The sudden and mysterious escape of Ehsanullah Ehsan, a former spokesman of Tehrik-i-Taliban Pakistan and later Jamaat-ul-Ahrar, clearly indicates how the security agencies play footsie with terrorists. The man involved in the attack on Malala Yusufzai and numerous killings surrendered after negotiating a deal with the military establishment and there is complete silence on the government’s part on how such a high-prized terrorist can escape from under the nose of the security agencies.

On condition of anonymity, the journalist added, “People believe Ehsanullah’s escape is a part of the US-Taliban deal in Afghanistan. Pakistan is hoping that by helping the US it might get some relief from the FATF. However, it sends a very wrong signal about the intent of Pakistan’s seriousness in dealing with terrorists. It shows that the state has no qualms in striking deals with terrorists rather than bringing them to justice.” He further states that the issue of Ehsanullah’s escape may come up in the next FATF hearing.

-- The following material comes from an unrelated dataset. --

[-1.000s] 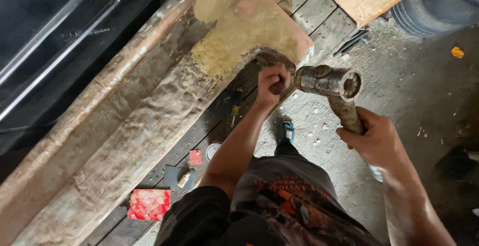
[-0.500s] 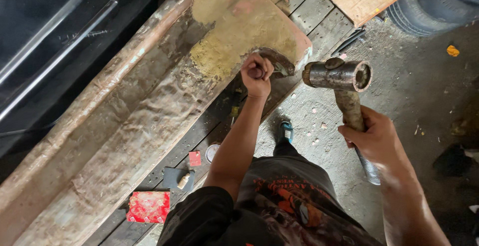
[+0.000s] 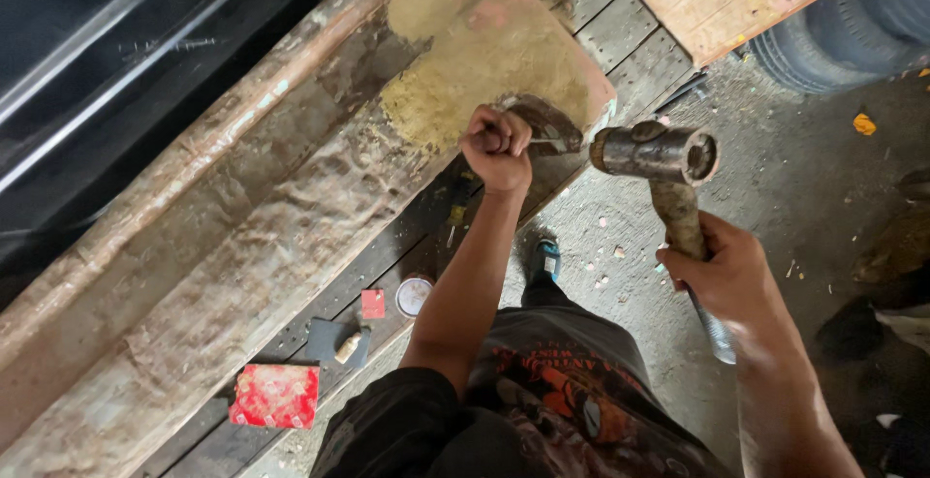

Dr Adil Rasheed, research fellow at Manohar Parrikar Institute for Defence Studies and Analyses, wonders how long Pakistan will keep playing hide and seek with the international community.

Dr Rasheed said: “FATF’s growing frustration with Pakistan’s lies on the supposedly ‘missing’ Masood Azhar and its ‘failure to complete its action plan in line with the agreed timelines’ has again exposed Islamabad’s ruse on terror-financing. Even as its economy teeters on the brink, does Islamabad seriously believe it can hoodwink the world with its ‘fake arrests’ and money laundering shenanigans? If it thinks so, then sadly it is only deceiving itself.”

Husain Haqqani, former Pakistani ambassador to the US, says Pakistan’s promises of shutting down terror training camps and choking terror-financing has to be taken with a pinch of salt as there is little change in its attitude towards militancy, particularly the one directed against Afghanistan and India.

However, for the first time Pakistan is facing real pressure from the international community as the FATF action plan on compliance with the terror-financing regime presents a real danger to the country, which has been on and off the FATF’s grey list for more than a decade.

The FATF decision not to blacklist Pakistan, which would have delivered a severe blow to its already weak economy, has given another breather to turn around things. But the question is how long Pakistan will continue to define terrorism in its terms. Even China, its trusted ally, which has helped it at international forums, too seems to have run out of patience.

It has been more than 18 months since Imran Khan, propped up by the military, came to power. The economic mess he inherited forced him to seek a $6 billion IMF bailout and bilateral loans of billions of dollars from friendly countries like China, Saudi Arabia and the UAE. The strict IMF terms, instead of reviving the economy, have choked it. New taxes and hikes in power, gas, and water tariffs as part of the IMF plan to increase revenue, has hit the middle class, the main supporters of Imran.

The Pakistani army knows that not fulfilling the FATF action plan can lead to problems in getting development funds from international agencies like IMF, World Bank, and Asian Development Bank. Will the Pakistani military establishment change its 30-year narrative of using terrorist proxies as the national security imperative or will the cycle of international warnings and Pakistani denials continue? Let’s wait for the June meeting of the FATF.